Etching 3D Silicon for Optical Effect
Across the world researchers are working to create the next generation of electronics, and are hoping what they come up with is compatible with modern production techniques. This is to keep costs down and make it relatively easy for a company to adopt the new technology. Unfortunately there are some things the modern techniques cannot do, such as etching a 3D structure out of silicon, but researchers are working on that, and those at Karlsruhe Institute of Technology have succeeded in doing so for an optical device.

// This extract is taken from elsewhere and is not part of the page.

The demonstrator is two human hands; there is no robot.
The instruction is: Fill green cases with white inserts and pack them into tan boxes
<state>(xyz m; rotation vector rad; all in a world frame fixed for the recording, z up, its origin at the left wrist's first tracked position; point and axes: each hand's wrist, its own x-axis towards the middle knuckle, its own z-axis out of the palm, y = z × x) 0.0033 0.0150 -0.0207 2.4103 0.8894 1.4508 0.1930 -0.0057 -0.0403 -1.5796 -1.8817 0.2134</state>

The optical device should be useful for processing optical signals used in telecommunications. To achieve this though it has to be manufactured with great precision, as it is the structure of the silicon that determines its optical properties. For that the researchers took a piece of silicon and applied a solution of polystyrene spheres just a micrometer wide to it. As the solution evaporated, the spheres self-assembled into a monolayer on the silicon. After adding a metal coating and removing the spheres, an etching mask is left on the silicon. Where ever the mask is missing, a plasma is be used to etch away the silicon, and with an electric field, the researchers can control what direction the plasma moves.
While the researchers developed this method to create this specific optical device, it can be used to produce other structures just by changing the mask. By freely manipulating the mask, it may be possible to manufacture some truly unique optical devices for telecommunications.